When the jolly Italian peasant-turned-cardinal Angelo Giuseppe Roncalli of Venice was elected Pope John XXIII in 1958, change was in the air. The Church, many said, had refused to enter the 20th century. In response, Pope John launched Vatican II, an “ecumenical council” that summoned hundreds of church leaders to Rome. It marked one of the most progressive turns the Church had taken in centuries: “medicine of mercy,” as Pope John called it. Yet, not everyone in the Church was prepared to accept this modernization. The battle lines were drawn. In this book, Philip Shenon takes us inside the Holy See to reveal its intricacies, hypocrisies, and hidden maneuverings, bringing all the momentous disputes vividly to life: priestly celibacy, birth control, homosexuality, restoring ties with other Christians and Jews, shameful sex abuse crimes, the role of women in the Church. In his rich portrayals of the popes from John to Francis, Shenon draws on research across four continents, including hundreds of interviews and the exhaustive use of archives.

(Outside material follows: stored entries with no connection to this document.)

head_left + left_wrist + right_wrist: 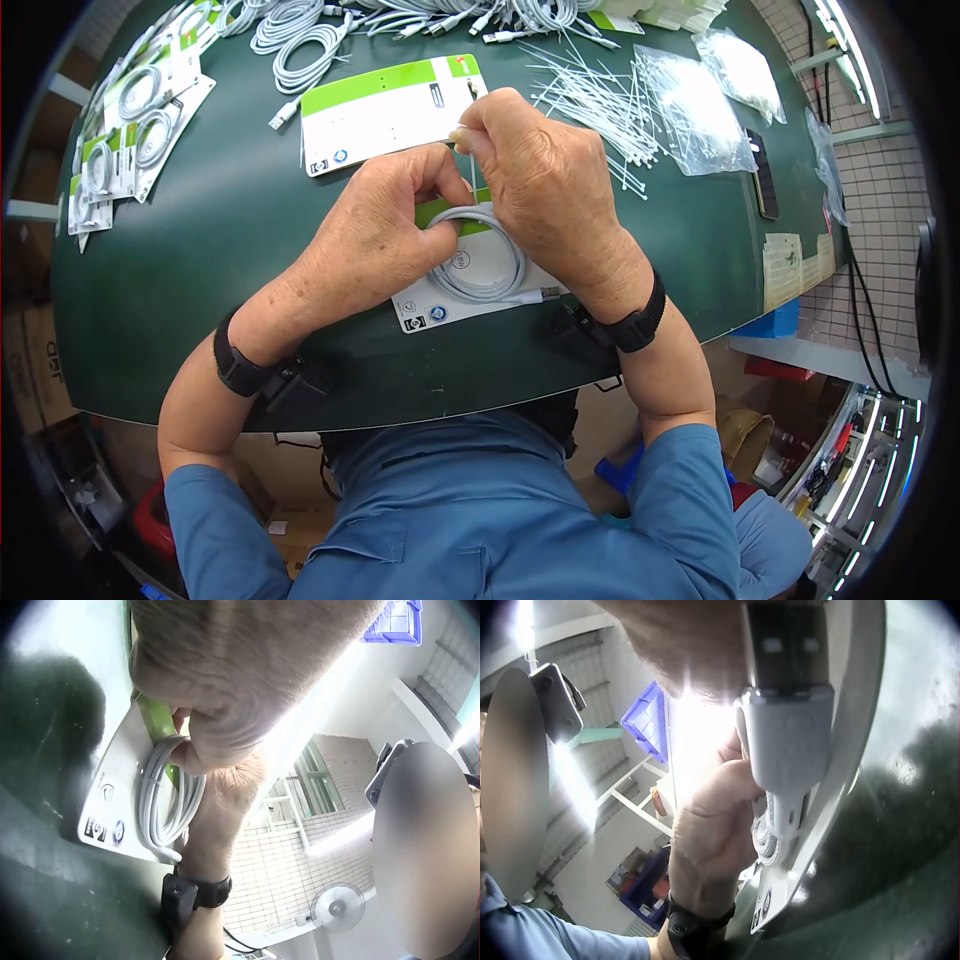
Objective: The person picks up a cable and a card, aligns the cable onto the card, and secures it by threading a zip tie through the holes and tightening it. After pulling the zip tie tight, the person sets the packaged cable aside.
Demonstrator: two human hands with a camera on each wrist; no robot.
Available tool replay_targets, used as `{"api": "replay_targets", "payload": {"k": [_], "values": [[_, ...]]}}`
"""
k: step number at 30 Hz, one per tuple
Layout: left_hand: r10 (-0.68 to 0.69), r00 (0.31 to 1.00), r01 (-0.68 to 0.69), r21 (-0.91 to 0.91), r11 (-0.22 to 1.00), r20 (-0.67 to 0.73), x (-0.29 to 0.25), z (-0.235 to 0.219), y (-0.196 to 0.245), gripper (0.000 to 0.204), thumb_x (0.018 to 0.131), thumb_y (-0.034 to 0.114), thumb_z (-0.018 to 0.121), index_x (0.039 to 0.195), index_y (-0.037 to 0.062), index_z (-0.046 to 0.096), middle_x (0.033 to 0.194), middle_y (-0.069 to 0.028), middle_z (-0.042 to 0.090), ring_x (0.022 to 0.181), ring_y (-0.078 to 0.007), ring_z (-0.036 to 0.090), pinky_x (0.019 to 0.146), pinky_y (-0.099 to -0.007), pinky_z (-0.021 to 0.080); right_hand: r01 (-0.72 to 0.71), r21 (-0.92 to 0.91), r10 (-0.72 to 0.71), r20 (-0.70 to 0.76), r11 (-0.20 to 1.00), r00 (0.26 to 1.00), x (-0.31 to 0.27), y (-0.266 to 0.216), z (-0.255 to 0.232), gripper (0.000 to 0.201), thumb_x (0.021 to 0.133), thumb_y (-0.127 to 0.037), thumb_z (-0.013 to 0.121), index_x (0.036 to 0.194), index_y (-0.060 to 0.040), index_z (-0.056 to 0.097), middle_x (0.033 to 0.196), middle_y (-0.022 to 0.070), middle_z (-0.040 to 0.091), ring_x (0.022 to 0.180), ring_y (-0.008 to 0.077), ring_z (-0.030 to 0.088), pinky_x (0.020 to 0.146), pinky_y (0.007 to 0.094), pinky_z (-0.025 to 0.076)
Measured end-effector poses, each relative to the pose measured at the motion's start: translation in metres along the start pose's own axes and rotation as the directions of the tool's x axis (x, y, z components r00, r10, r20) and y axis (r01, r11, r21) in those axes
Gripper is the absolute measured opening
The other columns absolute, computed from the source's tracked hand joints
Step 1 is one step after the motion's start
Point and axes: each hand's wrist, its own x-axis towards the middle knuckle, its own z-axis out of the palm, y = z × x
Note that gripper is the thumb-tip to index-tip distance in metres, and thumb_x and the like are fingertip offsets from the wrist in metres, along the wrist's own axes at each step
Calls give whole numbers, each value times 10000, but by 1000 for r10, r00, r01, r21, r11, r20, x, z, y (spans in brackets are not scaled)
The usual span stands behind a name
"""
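Observation:
A coiled white cable (pixel 522 262) lies on a white and green card (pixel 412 296) near the table's front. My left hand (pixel 385 225) grips the coil's upper left side, its thumb over the loops. Above the coil, my right hand (pixel 550 180) pinches a thin white tie (pixel 473 180) that stands upright from the card's green part. In the left wrist view the loops (pixel 154 802) rest flat against the card (pixel 112 776). A USB plug (pixel 791 739) looms close in the right wrist view. The tie's lower end is hidden.
Another green and white card (pixel 385 110) lies behind the hands. Loose white ties (pixel 600 105) and bags of ties (pixel 690 110) are at back right, beside a phone (pixel 762 175). Coiled cables (pixel 305 55) line the back; cards with cables (pixel 150 120) are piled at left.

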Motion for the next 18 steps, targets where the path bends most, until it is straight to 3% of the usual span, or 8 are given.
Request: {"api": "replay_targets", "payload": {"k": [4, 7, 11, 12, 15, 18], "values": [[25, 1000, -25, -11, 1000, 0, 1, -1, -2, 132, 786, -53, 659, 912, -15, 646, 880, -86, 702, 826, -165, 655, 792, -334, 557, -44, 91, 49, -47, 995, 998, 0, -1, 1, 132, 976, -66, 722, 1003, -40, 595, 858, 97, 744, 702, 238, 746, 588, 328, 578], [52, 999, -52, 11, 999, -9, 0, -1, -2, 131, 783, -60, 655, 909, -23, 653, 873, -88, 701, 810, -157, 646, 775, -335, 556, -187, 349, 191, 24, 918, 981, -1, -1, -2, 126, 954, -47, 744, 1050, -7, 673, 885, 101, 749, 748, 225, 754, 644, 311, 590], [55, 998, -56, -24, 998, -22, -1, -4, 0, 139, 783, -61, 651, 917, -26, 661, 871, -96, 702, 828, -149, 652, 782, -331, 558, -191, 491, 158, 107, 850, 982, 1, -3, -17, 152, 920, -33, 776, 1070, -13, 761, 884, 95, 740, 770, 200, 733, 666, 311, 572], [59, 998, -60, -30, 998, -31, -1, -4, 0, 139, 783, -61, 651, 917, -26, 661, 871, -96, 702, 828, -149, 652, 782, -331, 558, -186, 488, 150, 112, 853, 982, 2, -2, -19, 152, 920, -33, 776, 1070, -13, 761, 884, 95, 740, 770, 200, 733, 666, 311, 572], [-4, 1000, 4, -44, 999, -11, -1, -7, 0, 138, 785, -50, 654, 921, -28, 661, 882, -101, 711, 858, -146, 667, 816, -327, 570, 1, 311, -20, 58, 950, 998, 4, 1, -22, 196, 890, -19, 794, 1082, -52, 813, 865, 86, 723, 767, 192, 701, 667, 316, 548], [-46, 999, 46, -15, 999, 2, 0, -12, 1, 150, 780, -42, 659, 930, -30, 663, 897, -106, 720, 874, -154, 679, 843, -332, 573, -60, 325, 9, 156, 944, 988, 3, -8, -29, 211, 889, -12, 790, 1092, -64, 814, 856, 81, 707, 750, 188, 680, 651, 311, 530]]}}
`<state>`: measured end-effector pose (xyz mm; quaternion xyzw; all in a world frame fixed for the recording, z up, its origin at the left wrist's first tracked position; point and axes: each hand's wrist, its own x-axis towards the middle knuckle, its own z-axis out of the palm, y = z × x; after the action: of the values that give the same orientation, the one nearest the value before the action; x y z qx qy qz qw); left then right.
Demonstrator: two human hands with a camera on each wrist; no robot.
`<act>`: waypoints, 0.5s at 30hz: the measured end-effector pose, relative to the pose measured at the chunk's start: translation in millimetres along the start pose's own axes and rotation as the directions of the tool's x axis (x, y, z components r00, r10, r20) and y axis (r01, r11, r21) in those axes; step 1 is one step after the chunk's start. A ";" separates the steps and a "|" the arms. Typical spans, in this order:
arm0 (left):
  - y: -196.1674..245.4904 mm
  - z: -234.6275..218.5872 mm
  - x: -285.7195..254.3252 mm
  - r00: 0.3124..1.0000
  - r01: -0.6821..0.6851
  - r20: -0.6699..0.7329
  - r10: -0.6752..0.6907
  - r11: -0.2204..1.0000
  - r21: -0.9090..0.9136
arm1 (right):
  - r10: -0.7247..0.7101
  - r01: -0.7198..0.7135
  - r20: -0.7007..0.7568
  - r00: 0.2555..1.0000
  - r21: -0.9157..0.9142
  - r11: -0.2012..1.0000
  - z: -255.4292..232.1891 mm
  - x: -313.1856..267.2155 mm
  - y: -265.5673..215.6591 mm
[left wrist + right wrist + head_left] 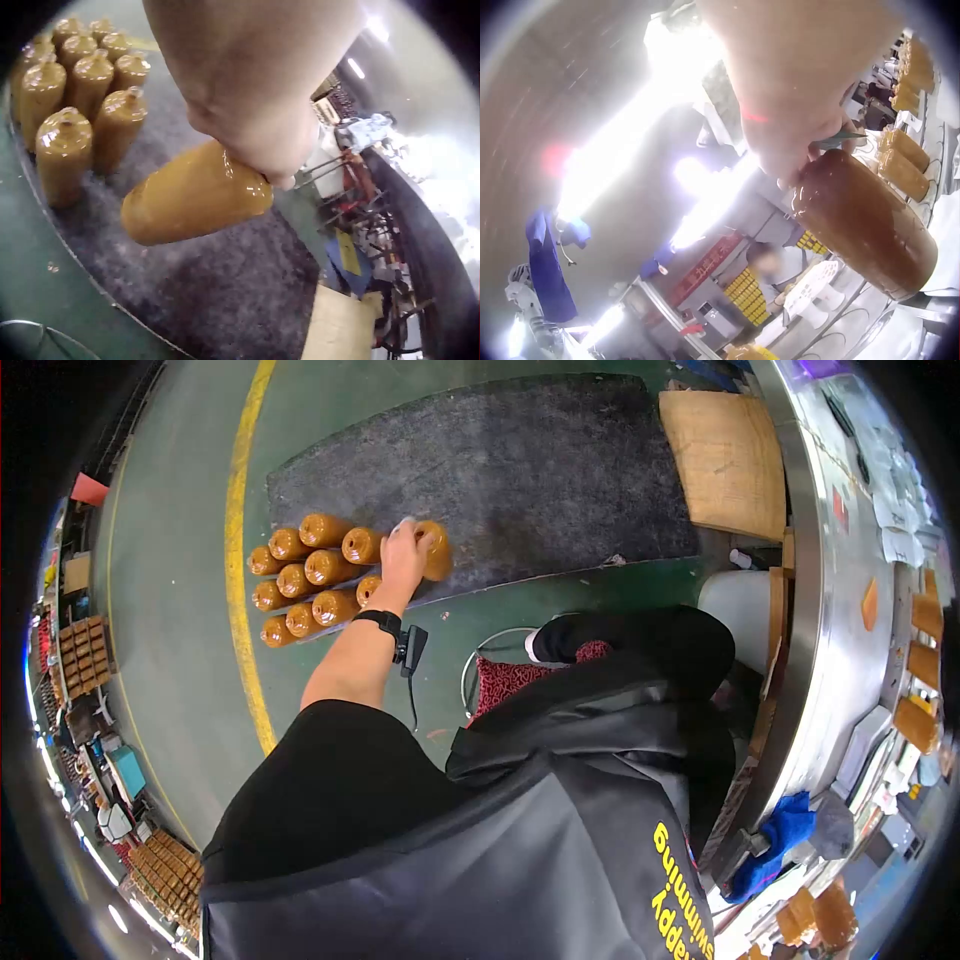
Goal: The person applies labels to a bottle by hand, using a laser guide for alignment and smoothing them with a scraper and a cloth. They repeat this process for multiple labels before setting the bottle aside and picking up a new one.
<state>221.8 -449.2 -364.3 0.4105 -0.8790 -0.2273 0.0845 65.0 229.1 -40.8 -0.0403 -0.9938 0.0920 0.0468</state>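
On the green floor (180, 560), a dark sheet (490, 470) lies beside a yellow line (240, 540) and carries a group of upright bottles (325, 568), glossy and amber, set close together in rows. The left hand (404, 560) holds an amber bottle (438, 555) just beside this group. Its fingers are closed around the neck end; the exact placement of each fingertip is hidden. In the left wrist view, the amber bottle is tilted well over toward horizontal above the dark sheet; whether its base touches the sheet cannot be determined.

The right hand (795, 112) holds a brown bottle (866, 225), also tilted, with its fingers pinching the upper end. A green pointed strip (840, 140) projects beside these fingers. Farther back stand amber containers (904, 172) and a seated or standing person (772, 274), posture unclear.

At one end of the dark sheet lies a tan board (722, 465), adjacent to a metal-edged counter (795, 490). A red patterned cushion (508, 682) sits near the worker's leg.
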 end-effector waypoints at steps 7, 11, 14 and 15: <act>-46.6 40.3 -43.0 0.976 0.166 0.086 -0.201 0.937 0.307 | 0.044 -0.039 -0.089 0.995 0.054 0.998 -61.0 69.8 14.7; -32.7 30.2 -50.2 0.957 0.133 0.163 -0.241 0.862 0.489 | 0.074 -0.058 -0.204 0.976 0.081 0.995 -127.6 97.3 36.9; -19.3 5.9 -54.7 0.981 0.050 0.137 -0.138 0.861 0.507 | 0.128 -0.089 -0.349 0.928 0.126 0.988 -208.8 89.4 66.5; 17.6 -24.5 -55.7 0.947 0.084 0.238 -0.214 0.884 0.461 | 0.150 -0.105 -0.386 0.910 0.136 0.985 -235.0 83.0 74.5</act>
<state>254.1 -405.1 -332.3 0.4491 -0.8760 -0.0823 -0.1556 11.6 351.6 182.4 -0.1203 -0.9525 0.1406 0.2420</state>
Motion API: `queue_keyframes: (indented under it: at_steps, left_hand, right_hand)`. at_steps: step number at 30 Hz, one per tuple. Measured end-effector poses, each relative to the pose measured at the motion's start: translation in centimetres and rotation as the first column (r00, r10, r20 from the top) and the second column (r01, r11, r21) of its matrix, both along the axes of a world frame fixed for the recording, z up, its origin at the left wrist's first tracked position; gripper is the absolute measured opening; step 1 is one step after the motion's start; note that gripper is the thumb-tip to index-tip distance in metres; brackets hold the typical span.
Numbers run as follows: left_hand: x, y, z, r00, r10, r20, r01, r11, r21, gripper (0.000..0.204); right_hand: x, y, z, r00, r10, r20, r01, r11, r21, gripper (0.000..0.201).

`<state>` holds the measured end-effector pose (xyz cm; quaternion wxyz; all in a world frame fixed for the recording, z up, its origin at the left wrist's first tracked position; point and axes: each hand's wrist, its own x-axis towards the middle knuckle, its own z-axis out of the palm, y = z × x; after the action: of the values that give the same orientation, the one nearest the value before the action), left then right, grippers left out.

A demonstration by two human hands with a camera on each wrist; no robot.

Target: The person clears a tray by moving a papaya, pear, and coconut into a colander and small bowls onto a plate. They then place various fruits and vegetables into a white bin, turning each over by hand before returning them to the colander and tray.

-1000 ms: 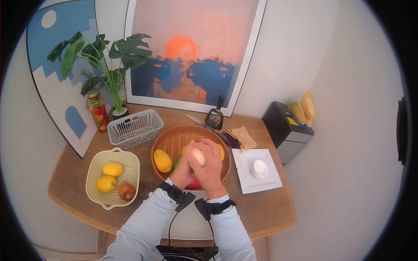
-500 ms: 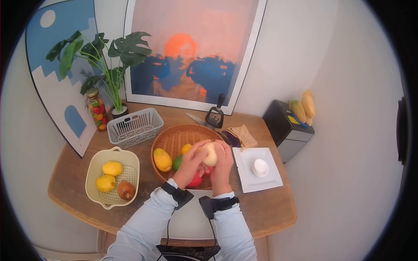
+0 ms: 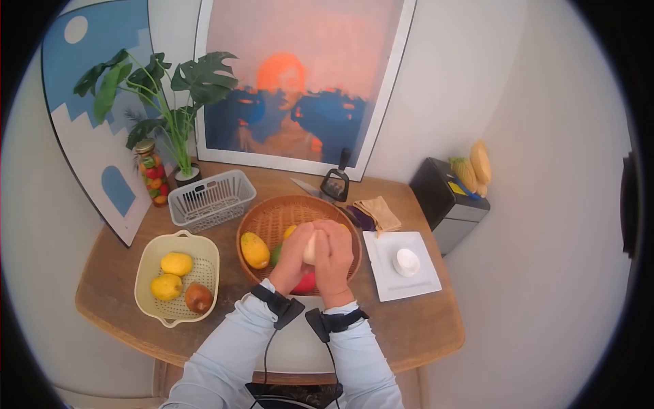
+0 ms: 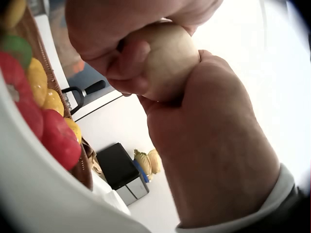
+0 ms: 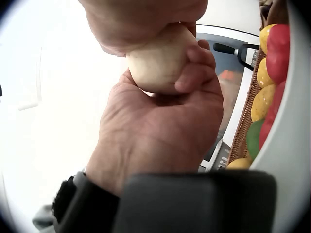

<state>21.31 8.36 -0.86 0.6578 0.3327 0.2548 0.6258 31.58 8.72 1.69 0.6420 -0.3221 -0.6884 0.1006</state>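
Both hands are cupped round a pale cream, round, onion-like vegetable (image 3: 310,251) above the wicker basket (image 3: 262,211). My left hand (image 3: 291,259) grips one side, and its wrist fills the lower right of the left wrist view. From the other side my right hand (image 3: 335,262) wraps it, fingers curled over the smooth surface (image 5: 158,63) in the right wrist view. Much of the vegetable is hidden by the palms. Below, the basket holds a mango-like yellow fruit (image 3: 254,250), a green one (image 3: 276,255), red peppers (image 4: 60,141) and several smaller yellow fruits (image 5: 263,103).
A cream colander (image 3: 144,273) with two yellow fruits and a brown onion-like one stands left. Behind are a grey basket (image 3: 212,201), a jar (image 3: 152,174) and a plant (image 3: 180,140). A white plate (image 3: 385,286) with a small white bowl, a cloth (image 3: 379,213) and a black-handled grater (image 3: 336,184) lie right.
Half a second ago the hands were opened apart, showing more of the vegetable slightly farther right. Now they have closed round it again, a little to the left.
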Motion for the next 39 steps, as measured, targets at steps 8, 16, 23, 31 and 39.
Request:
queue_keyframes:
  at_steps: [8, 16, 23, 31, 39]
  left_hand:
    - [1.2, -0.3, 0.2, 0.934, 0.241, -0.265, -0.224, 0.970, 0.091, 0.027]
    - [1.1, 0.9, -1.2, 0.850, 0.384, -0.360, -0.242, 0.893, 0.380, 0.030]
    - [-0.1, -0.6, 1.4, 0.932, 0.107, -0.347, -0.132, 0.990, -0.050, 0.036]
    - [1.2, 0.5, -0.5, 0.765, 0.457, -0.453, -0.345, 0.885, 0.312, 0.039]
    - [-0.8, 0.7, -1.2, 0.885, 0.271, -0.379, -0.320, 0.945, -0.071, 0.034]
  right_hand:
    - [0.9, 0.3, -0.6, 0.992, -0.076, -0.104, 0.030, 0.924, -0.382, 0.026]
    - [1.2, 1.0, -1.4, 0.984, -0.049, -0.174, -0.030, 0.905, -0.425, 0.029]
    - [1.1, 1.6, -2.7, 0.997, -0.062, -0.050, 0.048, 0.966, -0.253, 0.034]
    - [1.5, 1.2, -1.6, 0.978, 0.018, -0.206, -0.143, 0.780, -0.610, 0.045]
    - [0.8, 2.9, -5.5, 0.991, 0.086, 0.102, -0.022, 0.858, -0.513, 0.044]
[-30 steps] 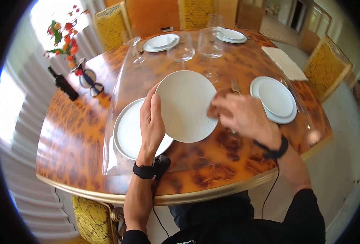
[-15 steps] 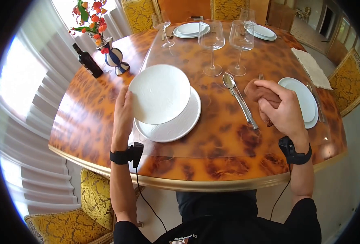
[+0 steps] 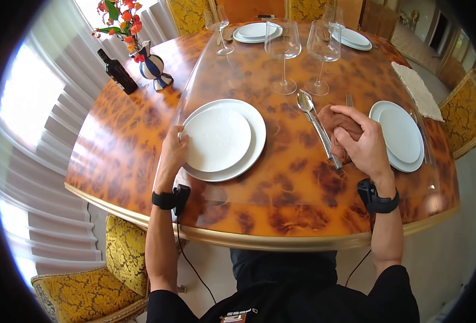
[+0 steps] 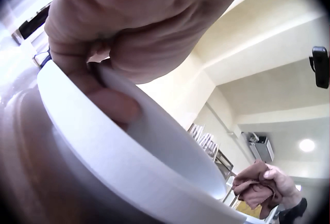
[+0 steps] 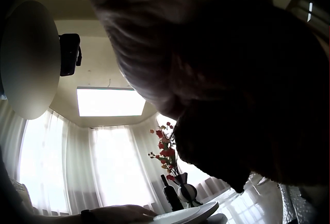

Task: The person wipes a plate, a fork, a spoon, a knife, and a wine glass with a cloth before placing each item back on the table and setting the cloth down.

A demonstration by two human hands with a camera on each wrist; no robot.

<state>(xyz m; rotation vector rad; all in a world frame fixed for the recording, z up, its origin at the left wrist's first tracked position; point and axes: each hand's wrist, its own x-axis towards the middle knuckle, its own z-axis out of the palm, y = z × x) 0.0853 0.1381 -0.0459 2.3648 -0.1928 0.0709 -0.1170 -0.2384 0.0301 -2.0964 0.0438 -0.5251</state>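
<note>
I log the left hand [image 3: 172, 152] gripping the left rim of the small white plate [image 3: 217, 139], thumb on top, fingers curled underneath; that plate lies on the larger dinner plate [image 3: 255, 141] near the table's [image 3: 281, 215] front edge. Right hand [image 3: 362, 143] is bunched round a brown cloth [image 3: 332, 119], beside the spoon [image 3: 305, 103]. Farther off: two wine glasses [image 3: 282, 46], then a bottle [image 3: 118, 72] and flower vase [image 3: 153, 69].
</note>
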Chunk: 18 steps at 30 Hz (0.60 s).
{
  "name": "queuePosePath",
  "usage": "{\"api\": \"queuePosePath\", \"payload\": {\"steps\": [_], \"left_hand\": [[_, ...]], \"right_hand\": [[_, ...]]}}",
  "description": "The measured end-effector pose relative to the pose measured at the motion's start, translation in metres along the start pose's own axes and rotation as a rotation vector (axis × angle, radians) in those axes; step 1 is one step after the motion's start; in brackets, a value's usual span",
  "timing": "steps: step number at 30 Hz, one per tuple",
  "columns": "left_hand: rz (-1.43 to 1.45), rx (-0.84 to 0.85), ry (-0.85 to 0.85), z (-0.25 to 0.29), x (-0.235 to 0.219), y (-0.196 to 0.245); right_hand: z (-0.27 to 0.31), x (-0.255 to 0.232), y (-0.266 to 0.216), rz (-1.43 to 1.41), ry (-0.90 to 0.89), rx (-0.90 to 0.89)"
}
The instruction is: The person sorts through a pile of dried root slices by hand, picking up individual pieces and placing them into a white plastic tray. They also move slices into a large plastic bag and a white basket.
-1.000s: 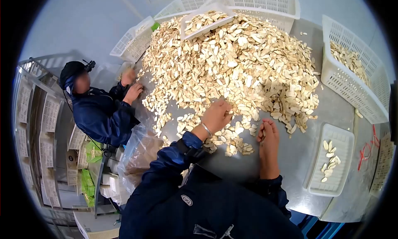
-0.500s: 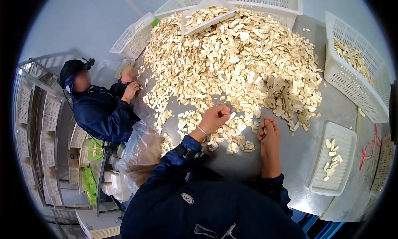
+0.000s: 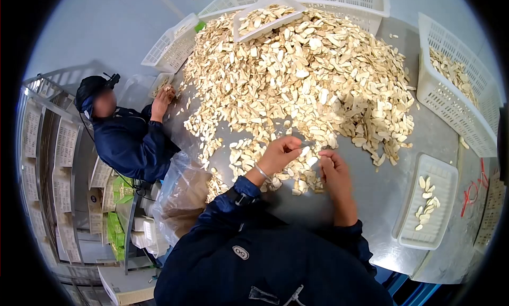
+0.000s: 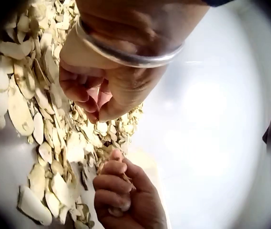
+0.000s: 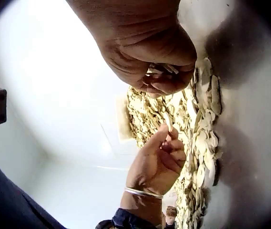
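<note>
My left hand, with a silver bangle at its wrist, pinches a pale dried slice between thumb and fingertips. Just to its right, my right hand has its fingers curled round a few slices, mostly hidden in the palm. Both hands face each other over the near edge of a large heap of oval, cream-coloured dried slices. Loose slices lie spread on the metal table below the left hand.
A shallow white tray with several slices lies at the right. White slotted baskets stand around the heap, with a slice-filled tray on top. Another person works at the left, near a clear plastic bag and a rack.
My right hand has moved left and now sits closer to the left hand. My left hand has shifted slightly right. The other person's hands have come together.
</note>
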<state>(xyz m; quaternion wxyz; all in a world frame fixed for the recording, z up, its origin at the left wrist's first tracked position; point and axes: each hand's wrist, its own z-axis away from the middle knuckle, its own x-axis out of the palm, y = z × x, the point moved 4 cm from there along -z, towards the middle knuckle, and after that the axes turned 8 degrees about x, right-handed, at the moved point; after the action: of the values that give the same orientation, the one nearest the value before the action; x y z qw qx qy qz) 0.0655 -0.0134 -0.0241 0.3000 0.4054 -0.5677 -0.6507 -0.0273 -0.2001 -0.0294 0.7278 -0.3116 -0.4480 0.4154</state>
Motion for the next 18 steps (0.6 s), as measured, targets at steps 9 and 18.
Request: {"api": "queuePosePath", "payload": {"steps": [9, 18], "left_hand": [[-0.198, 0.127, 0.016, 0.006, 0.011, 0.017], [-0.922, 0.394, 0.001, 0.018, 0.054, 0.044]], "right_hand": [[-0.005, -0.004, 0.008, 0.075, 0.057, -0.093], [-0.003, -0.01, -0.002, -0.011, 0.119, -0.085]]}}
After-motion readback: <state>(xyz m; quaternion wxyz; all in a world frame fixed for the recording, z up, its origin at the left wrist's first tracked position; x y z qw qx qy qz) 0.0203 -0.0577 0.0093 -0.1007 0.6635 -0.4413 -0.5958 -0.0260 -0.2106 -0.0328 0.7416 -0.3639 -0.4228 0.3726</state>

Art and Science of Natural Dyes book coverThe Art and Science of Natural Dyes by Joy Boutrup and Catharine Ellis

This guide serves as a tool to explain the general principles of natural dyeing, and to help dyers to become more accomplished at their craft through an increased understanding of the process. Photos of more than 450 samples demonstrate the results of actual dye tests, and detailed information covers every aspect of natural dyeing including theory, fibers, mordants, dyes, printing, organic indigo vats, finishing, and the evaluation of dye fastness. Special techniques of printing and discharging indigo are featured as well. The book is intended for dyers and printers who wish to more completely understand the “why” and the “how,” while ensuring safe and sustainable practices. Written by a textile engineer and chemist (Boutrup) and a textile artist and practitioner (Ellis), its detailed and tested recipes for every process, including charts and comparisons, make it the ideal resource for dyers with all levels of experience.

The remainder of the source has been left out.